• [What the exercise asks]
Keep the pictures out. Copy every line of the listing exactly.

════════════════════

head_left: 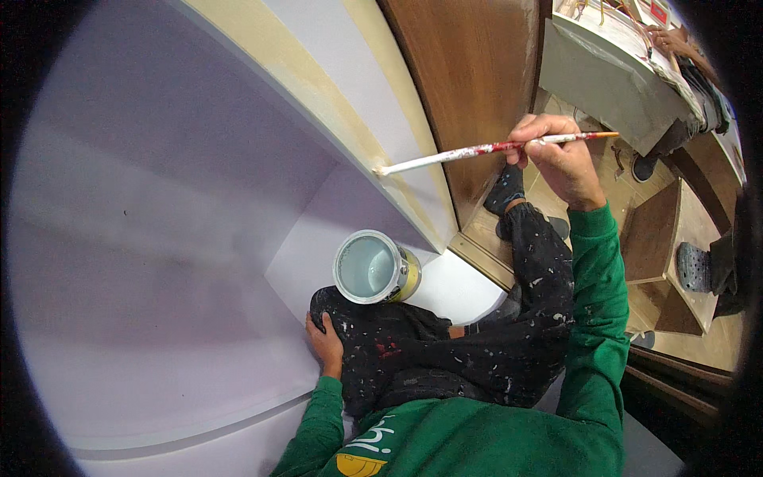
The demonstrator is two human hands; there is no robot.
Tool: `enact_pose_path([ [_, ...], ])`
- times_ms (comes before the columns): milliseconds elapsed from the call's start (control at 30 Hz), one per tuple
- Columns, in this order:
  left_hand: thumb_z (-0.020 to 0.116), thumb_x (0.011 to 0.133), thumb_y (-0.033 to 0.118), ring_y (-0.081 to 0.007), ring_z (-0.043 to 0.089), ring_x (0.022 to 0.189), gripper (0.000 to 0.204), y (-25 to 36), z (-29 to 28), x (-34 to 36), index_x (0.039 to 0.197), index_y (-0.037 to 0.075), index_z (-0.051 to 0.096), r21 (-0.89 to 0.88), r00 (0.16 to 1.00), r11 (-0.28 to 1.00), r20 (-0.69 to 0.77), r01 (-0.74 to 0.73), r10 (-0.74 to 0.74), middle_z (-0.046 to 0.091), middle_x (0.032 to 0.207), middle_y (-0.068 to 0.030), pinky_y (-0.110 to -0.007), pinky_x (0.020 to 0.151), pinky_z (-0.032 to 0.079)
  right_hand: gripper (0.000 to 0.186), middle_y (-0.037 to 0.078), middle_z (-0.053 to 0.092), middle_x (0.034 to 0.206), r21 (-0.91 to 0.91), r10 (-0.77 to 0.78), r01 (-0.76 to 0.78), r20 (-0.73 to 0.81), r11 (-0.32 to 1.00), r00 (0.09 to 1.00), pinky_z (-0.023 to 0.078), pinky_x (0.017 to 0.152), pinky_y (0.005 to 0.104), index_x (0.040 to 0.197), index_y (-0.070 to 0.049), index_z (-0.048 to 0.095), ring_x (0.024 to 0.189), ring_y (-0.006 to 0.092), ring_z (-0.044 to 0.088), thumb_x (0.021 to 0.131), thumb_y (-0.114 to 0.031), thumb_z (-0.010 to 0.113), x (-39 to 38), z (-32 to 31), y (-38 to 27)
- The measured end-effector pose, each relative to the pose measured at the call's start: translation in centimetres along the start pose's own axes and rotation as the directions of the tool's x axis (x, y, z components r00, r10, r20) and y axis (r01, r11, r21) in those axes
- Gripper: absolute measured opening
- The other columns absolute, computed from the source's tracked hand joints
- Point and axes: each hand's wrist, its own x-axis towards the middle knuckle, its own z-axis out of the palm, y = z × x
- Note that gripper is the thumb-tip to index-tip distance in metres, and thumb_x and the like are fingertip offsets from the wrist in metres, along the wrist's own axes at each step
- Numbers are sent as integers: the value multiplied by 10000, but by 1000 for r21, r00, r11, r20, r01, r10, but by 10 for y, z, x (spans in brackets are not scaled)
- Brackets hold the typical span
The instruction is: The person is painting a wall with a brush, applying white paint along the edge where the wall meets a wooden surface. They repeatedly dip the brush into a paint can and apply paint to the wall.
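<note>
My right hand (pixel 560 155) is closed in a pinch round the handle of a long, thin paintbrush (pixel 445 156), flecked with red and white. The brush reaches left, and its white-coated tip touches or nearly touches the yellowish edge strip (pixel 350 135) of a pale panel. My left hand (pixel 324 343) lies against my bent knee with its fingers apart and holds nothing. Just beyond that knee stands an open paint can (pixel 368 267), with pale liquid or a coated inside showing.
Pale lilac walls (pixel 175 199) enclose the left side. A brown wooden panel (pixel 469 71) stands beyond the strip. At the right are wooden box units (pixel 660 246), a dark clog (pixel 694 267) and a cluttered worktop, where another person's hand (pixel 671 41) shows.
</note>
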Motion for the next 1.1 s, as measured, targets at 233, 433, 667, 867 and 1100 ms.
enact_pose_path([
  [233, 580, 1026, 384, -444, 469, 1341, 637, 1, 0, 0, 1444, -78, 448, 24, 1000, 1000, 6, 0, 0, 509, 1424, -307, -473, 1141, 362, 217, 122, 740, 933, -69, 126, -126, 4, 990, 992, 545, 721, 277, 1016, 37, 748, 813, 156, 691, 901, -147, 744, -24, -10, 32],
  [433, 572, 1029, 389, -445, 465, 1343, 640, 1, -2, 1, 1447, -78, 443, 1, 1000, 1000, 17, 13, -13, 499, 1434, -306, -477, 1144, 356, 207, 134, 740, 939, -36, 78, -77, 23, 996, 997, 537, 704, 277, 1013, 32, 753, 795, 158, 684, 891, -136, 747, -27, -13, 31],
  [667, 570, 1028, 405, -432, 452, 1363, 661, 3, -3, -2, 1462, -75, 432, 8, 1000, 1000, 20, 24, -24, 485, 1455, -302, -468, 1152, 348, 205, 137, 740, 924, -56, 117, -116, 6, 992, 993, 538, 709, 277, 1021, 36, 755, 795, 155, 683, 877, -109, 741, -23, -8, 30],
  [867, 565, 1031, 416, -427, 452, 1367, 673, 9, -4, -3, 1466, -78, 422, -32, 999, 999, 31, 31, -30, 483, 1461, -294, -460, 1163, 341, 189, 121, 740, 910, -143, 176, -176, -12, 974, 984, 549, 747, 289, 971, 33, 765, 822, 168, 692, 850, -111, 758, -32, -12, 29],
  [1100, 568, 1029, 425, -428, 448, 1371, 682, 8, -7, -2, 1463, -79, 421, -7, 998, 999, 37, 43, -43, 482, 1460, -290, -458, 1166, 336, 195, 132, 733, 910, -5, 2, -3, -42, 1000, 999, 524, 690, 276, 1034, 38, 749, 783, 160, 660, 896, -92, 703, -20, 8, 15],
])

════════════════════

• [Response to the task]
head_left: 
The demonstrator is two human hands; there is no robot.
Tool: `enact_pose_path([ [_, ...], ])`
- times_ms (comes before the columns): milliseconds elapsed from the call's start (control at 30 Hz), one per tuple
- Columns, in this order:
  left_hand: thumb_z (-0.020 to 0.116), thumb_x (0.011 to 0.133), thumb_y (-0.033 to 0.118), ring_y (-0.081 to 0.007), ring_z (-0.043 to 0.089), ring_x (0.022 to 0.189), gripper (0.000 to 0.204), y (-25 to 36), z (-29 to 28), x (-34 to 36), index_x (0.039 to 0.197), index_y (-0.037 to 0.075), index_z (-0.051 to 0.096), r21 (-0.89 to 0.88), r00 (0.16 to 1.00), r11 (-0.28 to 1.00), r20 (-0.69 to 0.77), r01 (-0.74 to 0.73), r10 (-0.74 to 0.74), middle_z (-0.046 to 0.091), middle_x (0.032 to 0.207), middle_y (-0.068 to 0.030), pinky_y (-0.110 to -0.007), pinky_x (0.020 to 0.151), pinky_z (-0.032 to 0.079)
  right_hand: gripper (0.000 to 0.186), middle_y (-0.037 to 0.078), middle_z (-0.053 to 0.092), middle_x (0.034 to 0.206), r21 (-0.91 to 0.91), r10 (-0.77 to 0.78), r01 (-0.76 to 0.78), r20 (-0.73 to 0.81), r11 (-0.32 to 1.00), r00 (0.09 to 1.00), pinky_z (-0.023 to 0.078), pinky_x (0.017 to 0.152), pinky_y (0.005 to 0.104), index_x (0.040 to 0.197), index_y (-0.070 to 0.049), index_z (-0.048 to 0.095), ring_x (0.024 to 0.189), ring_y (-0.006 to 0.092), ring_z (-0.044 to 0.088), thumb_x (0.021 to 0.131), thumb_y (-0.114 to 0.031), thumb_z (-0.010 to 0.113), x (-39 to 38), z (-32 to 31), y (-38 to 27)
- The measured end-effector pose, each relative to the pose measured at the call's start: translation in centimetres along the start pose's own axes and rotation as the directions of the tool's x axis (x, y, z components r00, r10, r20) and y axis (r01, r11, r21) in those axes
- Gripper: absolute measured opening
- The other columns absolute, computed from the source's tracked hand joints
- Point and axes: each hand's wrist, its own x-axis towards the middle knuckle, its own z-axis out of the palm, y = z × x
- Note that gripper is the thumb-tip to index-tip distance in metres, and thumb_x and the like are fingertip offsets from the wrist in metres, along the wrist's own axes at each step
- Numbers are sent as integers: the value multiplied by 10000, but by 1000 for r21, r00, r11, r20, r01, r10, but by 10 for y, z, x (spans in brackets are not scaled)
- Brackets hold the typical span
The instruction is: The person is painting a wall with a brush, applying white paint along the edge where the wall meets a wooden surface. They repeatedly dip the brush into a paint can and apply paint to the wall.
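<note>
My right hand (pixel 560 155) is closed in a pinch round the handle of a long, thin paintbrush (pixel 445 156), flecked with red and white. The brush reaches left, and its white-coated tip touches or nearly touches the yellowish edge strip (pixel 350 135) of a pale panel. My left hand (pixel 324 343) lies against my bent knee with its fingers apart and holds nothing. Just beyond that knee stands an open paint can (pixel 368 267), with pale liquid or a coated inside showing.
Pale lilac walls (pixel 175 199) enclose the left side. A brown wooden panel (pixel 469 71) stands beyond the strip. At the right are wooden box units (pixel 660 246), a dark clog (pixel 694 267) and a cluttered worktop, where another person's hand (pixel 671 41) shows.
</note>
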Motion for the next 1.1 s, as measured, targets at 233, 433, 667, 867 and 1100 ms.
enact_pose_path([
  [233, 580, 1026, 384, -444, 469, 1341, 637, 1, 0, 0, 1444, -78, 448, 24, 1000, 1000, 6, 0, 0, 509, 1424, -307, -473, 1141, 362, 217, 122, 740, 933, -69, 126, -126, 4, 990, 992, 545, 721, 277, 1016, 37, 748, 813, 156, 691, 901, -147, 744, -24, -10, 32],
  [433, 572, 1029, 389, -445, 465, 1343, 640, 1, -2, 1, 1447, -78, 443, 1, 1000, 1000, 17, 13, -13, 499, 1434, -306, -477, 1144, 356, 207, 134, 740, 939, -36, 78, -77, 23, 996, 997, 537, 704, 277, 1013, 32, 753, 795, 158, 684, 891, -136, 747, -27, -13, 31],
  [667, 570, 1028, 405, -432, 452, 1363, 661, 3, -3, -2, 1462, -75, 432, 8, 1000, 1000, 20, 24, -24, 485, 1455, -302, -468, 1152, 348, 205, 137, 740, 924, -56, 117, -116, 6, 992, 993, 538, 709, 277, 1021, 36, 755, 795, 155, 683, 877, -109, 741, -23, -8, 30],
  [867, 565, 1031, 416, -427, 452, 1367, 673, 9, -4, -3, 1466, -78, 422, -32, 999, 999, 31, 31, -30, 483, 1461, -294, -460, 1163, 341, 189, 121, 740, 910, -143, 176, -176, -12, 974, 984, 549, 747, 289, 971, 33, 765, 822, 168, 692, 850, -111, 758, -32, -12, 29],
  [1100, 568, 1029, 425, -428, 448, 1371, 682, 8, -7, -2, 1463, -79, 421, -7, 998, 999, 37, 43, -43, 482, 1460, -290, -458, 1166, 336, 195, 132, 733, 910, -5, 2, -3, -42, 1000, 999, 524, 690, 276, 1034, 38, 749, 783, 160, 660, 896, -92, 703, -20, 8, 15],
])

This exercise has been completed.